This situation is common for example when a form contains a group of multiple checkboxes with the same name: <input type="checkbox" name="item" value="1" />
<input type="checkbox" name="item" value="2" />
In most situations, however, there’s only one form control with a particular name in a form and then you expect and need only one value associated with this name. So you write a script containing for example this code: user = form.getvalue("user").upper()
The problem with the code is that you should never expect that a client will provide valid input to your scripts. For example, if a curious user appends another user=foo pair to the query string, then the script would crash, because in this situation the getvalue("user") method call returns a list instead of a string. Calling the upper() method on a list is not valid (since lists do not have a method of this name) and results in an AttributeError exception. Therefore, the appropriate way to read form data values was to always use the code which checks whether the obtained value is a single value or a list of values. That’s annoying and leads to less readable scripts. A more convenient approach is to use the methods getfirst() and getlist() provided by this higher level interface.
FieldStorage.getfirst(name, default=None)
This method always returns only one value associated with form field name. The method returns only the first value in case that more values were posted under such name.

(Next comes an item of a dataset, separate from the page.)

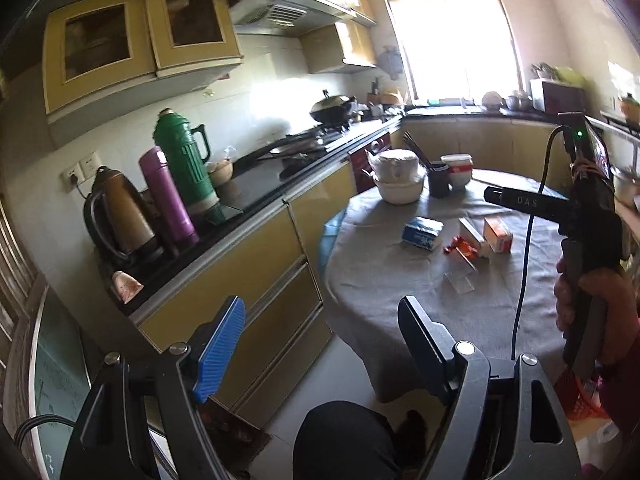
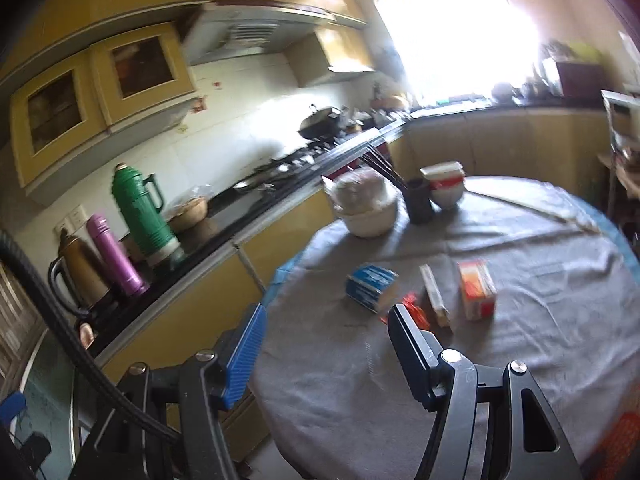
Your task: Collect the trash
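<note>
Printing on the blue carton (image 2: 370, 286) and orange carton (image 2: 477, 295) ahead of the right gripper (image 2: 324, 354) is motion-blurred and unreadable. The red wrapper (image 2: 416, 312) is partly hidden behind that gripper's right finger. The window (image 1: 448, 28) beyond the left gripper (image 1: 320, 354) is overexposed. The worktop (image 2: 580, 320) runs past the right edge.

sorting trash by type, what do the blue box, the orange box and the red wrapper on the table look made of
Blue box: likely printed cardboard, matte, with folded edges. Orange box: likely cardboard too, flat faces and sharp corners. Red wrapper: probably foil or plastic film, crinkled and shiny.
</note>
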`<state>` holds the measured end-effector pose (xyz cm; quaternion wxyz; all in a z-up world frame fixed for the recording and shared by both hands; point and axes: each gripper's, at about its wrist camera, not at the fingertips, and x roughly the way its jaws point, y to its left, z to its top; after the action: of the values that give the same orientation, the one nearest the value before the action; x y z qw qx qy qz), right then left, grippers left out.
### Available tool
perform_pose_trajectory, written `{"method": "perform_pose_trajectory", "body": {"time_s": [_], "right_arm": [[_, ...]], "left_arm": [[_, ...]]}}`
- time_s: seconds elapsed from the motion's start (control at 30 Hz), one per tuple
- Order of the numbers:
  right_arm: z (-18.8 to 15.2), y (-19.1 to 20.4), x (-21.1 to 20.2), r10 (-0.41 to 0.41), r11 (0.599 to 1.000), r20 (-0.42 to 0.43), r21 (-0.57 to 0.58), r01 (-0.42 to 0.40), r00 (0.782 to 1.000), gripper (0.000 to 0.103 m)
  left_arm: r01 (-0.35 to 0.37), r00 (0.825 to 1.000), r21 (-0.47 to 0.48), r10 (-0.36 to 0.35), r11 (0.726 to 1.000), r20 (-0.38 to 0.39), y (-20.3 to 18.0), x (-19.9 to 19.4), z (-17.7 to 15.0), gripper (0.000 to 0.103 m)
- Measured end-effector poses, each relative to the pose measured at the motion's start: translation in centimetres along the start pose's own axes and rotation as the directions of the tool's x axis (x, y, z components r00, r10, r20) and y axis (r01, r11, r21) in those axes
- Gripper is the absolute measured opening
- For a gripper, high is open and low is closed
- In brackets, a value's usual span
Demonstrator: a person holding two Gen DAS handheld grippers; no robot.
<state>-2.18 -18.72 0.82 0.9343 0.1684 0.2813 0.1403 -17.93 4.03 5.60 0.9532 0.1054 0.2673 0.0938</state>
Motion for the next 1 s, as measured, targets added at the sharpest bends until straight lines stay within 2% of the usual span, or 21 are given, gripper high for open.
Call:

Please note that the order in which the values are received may vary from browser to browser and should not be counted on. 1 If no such form field or value exists then the method returns the value specified by the optional parameter default. This parameter defaults to None if not specified.
FieldStorage.getlist(name)
This method always returns a list of values associated with form field name. The method returns an empty list if no such form field or value exists for name. It returns a list consisting of one item if only one such value exists.
Using these methods you can write nice compact code: import cgi
form = cgi.FieldStorage()
user = form.getfirst("user", "").upper() # This way it's safe.
for item in form.getlist("item"):
do_something(item)
Functions These are useful if you want more control, or if you want to employ some of the algorithms implemented in this module in other circumstances.
cgi.parse(fp=None, environ=os.environ, keep_blank_values=False, strict_parsing=False, separator="&")
Parse a query in the environment or from a file (the file defaults to sys.stdin). The keep_blank_values, strict_parsing and separator parameters are passed to urllib.parse.parse_qs() unchanged.
cgi.parse_multipart(fp, pdict, encoding="utf-8", errors="replace", separator="&")
Parse input of type multipart/form-data (for file uploads). Arguments are fp for the input file, pdict for a dictionary containing other parameters in the Content-Type header, and encoding, the request encoding. Returns a dictionary just like urllib.parse.parse_qs(): keys are the field names, each value is a list of values for that field. For non-file fields, the value is a list of strings. This is easy to use but not much good if you are expecting megabytes to be uploaded — in that case, use the FieldStorage class instead which is much more flexible. Changed in version 3.7: Added the encoding and errors parameters. For non-file fields, the value is now a list of strings, not bytes. Changed in version 3.9.2: Added the separator parameter.
cgi.parse_header(string)
Parse a MIME header (such as Content-Type) into a main value and a dictionary of parameters.
cgi.test()
Robust test CGI script, usable as main program. Writes minimal HTTP headers and formats all information provided to the script in HTML form.
cgi.print_environ()
Format the shell environment in HTML.
cgi.print_form(form)
Format a form in HTML.
cgi.print_directory()
Format the current directory in HTML.
cgi.print_environ_usage()
Print a list of useful (used by CGI) environment variables in HTML.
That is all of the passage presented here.